King’s stern reaction to Hun Sen and Prince Ranariddh’s letter (1)
In an extremely and unusually short letter in Khmer sent today from Pyongyang to Hun Sen and Prince Ranariddh in Phnom Penh, King Norodom Sihanouk just acknowledged their yesterday’s joint letter turning down the King’s invitation for a meeting with him (KI, 11 May 2004: “King invites party leaders to Pyongyang”).
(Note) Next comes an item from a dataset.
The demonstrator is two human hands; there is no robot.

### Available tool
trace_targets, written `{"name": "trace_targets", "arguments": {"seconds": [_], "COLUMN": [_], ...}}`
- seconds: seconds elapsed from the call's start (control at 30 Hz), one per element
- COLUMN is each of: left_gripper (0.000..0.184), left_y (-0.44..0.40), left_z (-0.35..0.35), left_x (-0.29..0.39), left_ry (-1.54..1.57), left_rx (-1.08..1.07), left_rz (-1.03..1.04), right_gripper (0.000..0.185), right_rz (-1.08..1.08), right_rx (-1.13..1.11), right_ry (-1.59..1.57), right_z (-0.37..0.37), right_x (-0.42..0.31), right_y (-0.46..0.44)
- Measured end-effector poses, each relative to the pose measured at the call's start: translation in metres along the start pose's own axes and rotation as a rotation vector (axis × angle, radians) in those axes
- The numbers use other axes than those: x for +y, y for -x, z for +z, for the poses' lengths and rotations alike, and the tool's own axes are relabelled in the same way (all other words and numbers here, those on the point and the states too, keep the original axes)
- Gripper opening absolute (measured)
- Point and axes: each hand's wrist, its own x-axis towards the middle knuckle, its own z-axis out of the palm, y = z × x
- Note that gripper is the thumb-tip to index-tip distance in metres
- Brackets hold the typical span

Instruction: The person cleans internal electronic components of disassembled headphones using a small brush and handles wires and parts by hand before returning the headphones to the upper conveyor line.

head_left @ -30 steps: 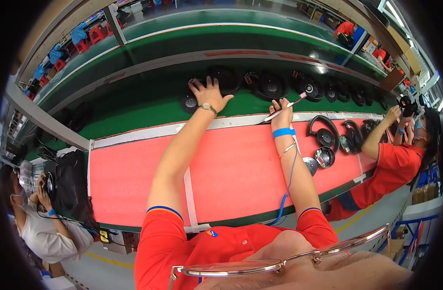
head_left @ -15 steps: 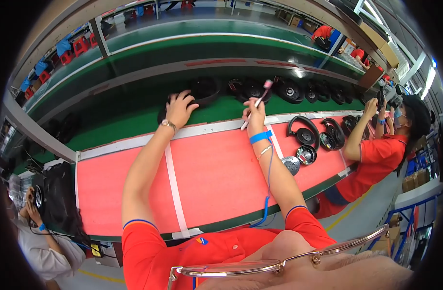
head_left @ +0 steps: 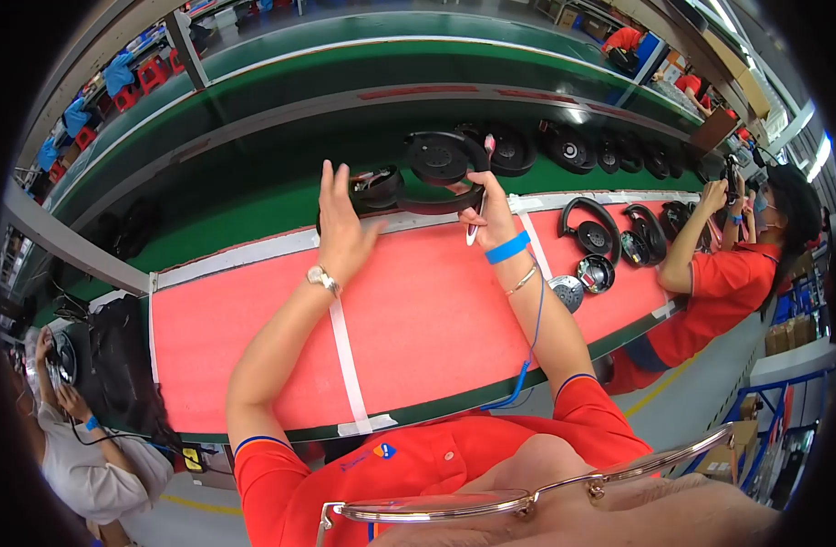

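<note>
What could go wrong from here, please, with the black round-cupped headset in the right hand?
The slim white-handled, pink-tipped tool shares the right hand with the headset, so it might slip or scrape. The open black ear cup beside the left hand shows bare inner parts that fingers could catch. The blue cord trailing from the blue wristband might snag.

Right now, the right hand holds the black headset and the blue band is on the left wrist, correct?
Not quite: the head view shows the blue band on the wrist of the right hand. That hand does hold the black headset.
</note>
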Motion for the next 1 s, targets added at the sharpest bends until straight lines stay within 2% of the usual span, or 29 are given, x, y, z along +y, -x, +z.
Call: {"name": "trace_targets", "arguments": {"seconds": [0.03,0.07,0.1,0.17,0.2,0.23,0.3,0.37,0.43,0.5,0.53,0.57,0.63,0.7,0.77,0.8,0.9,0.97,1.0], "left_gripper": [0.099,0.082,0.082,0.058,0.038,0.038,0.036,0.034,0.034,0.034,0.034,0.035,0.039,0.04,0.039,0.039,0.043,0.047,0.048], "left_y": [0.0,-0.001,-0.001,0.0,0.001,0.002,0.006,0.014,0.028,0.049,0.06,0.07,0.088,0.105,0.117,0.122,0.137,0.148,0.152], "left_z": [0.004,0.005,0.008,0.007,0.006,-0.002,-0.019,-0.042,-0.064,-0.079,-0.087,-0.092,-0.098,-0.1,-0.102,-0.102,-0.104,-0.104,-0.104], "left_x": [-0.016,-0.034,-0.051,-0.081,-0.082,-0.078,-0.066,-0.044,-0.027,-0.01,0.003,0.016,0.039,0.056,0.069,0.074,0.081,0.081,0.082], "left_ry": [-0.029,0.135,0.121,-0.097,-0.039,-0.053,-0.05,-0.054,0.056,0.104,0.07,0.035,0.036,0.034,-0.079,-0.099,-0.198,-0.219,-0.267], "left_rx": [-0.004,-0.16,-0.155,-0.406,-0.338,-0.328,-0.244,-0.229,-0.33,-0.384,-0.38,-0.375,-0.432,-0.462,-0.417,-0.402,-0.411,-0.44,-0.458], "left_rz": [-0.089,-0.308,-0.324,-0.181,-0.143,-0.161,-0.177,-0.211,-0.26,-0.306,-0.252,-0.197,-0.195,-0.206,-0.044,-0.032,0.026,0.058,0.101], "right_gripper": [0.015,0.017,0.022,0.027,0.027,0.028,0.028,0.028,0.024,0.021,0.023,0.023,0.027,0.033,0.039,0.039,0.048,0.045,0.04], "right_rz": [0.008,-0.009,-0.021,0.005,0.014,0.021,0.052,0.08,0.16,0.255,0.305,0.328,0.246,0.228,-0.041,-0.035,-0.142,-0.045,-0.194], "right_rx": [0.001,-0.054,-0.116,-0.169,-0.215,-0.26,-0.184,-0.244,-0.315,-0.277,-0.391,-0.404,-0.221,-0.192,-0.157,-0.165,-0.244,-0.218,-0.129], "right_ry": [0.0,0.029,0.058,0.109,0.134,0.16,0.169,0.237,0.269,0.343,0.378,0.377,0.826,0.949,1.441,1.443,1.858,1.931,1.904], "right_z": [0.0,0.002,0.005,0.006,0.003,0.004,0.004,-0.014,-0.002,0.011,0.019,0.02,0.024,0.029,0.025,0.022,0.018,0.032,0.032], "right_x": [0.001,0.002,0.004,0.005,0.003,0.002,-0.001,0.0,-0.004,0.0,0.001,0.007,0.017,0.024,0.029,0.029,0.021,0.013,0.013], "right_y": [0.002,0.004,0.005,0.007,0.007,0.008,0.011,0.002,0.011,0.02,0.023,0.022,0.023,0.033,0.038,0.044,0.068,0.091,0.101]}}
The Monarch seems to be deeply hurt.
In their letter Hun Sen and Prince Ranariddh told the King that negotiations between CPP and Funcinpec aimed at solving the current political crisis were moving forward and that the two delegations had already “agreed on 60 points out of the 73” that form a draft policy platform for the next government. “In this spirit , Hun Sen and Prince Ranariddh wrote, we ask your royal permission to give time to the [CPP and Funcinpec] working groups to continue their negotiations [in Phnom Penh] until a final result is achieved, and then they will report directly to you [in Pyongyang] by submitting to you the positive result of these negotiations in order to respond to your wish and your concern.”
In a separate message to the nation issued later today, the King said he received “a slap on the face”, while noticing that even though his proposal to hold a summit meeting in Pyongyang was rejected, his initiative did push CPP and Funcinpec to show a new resolution to work out a solution to the crisis.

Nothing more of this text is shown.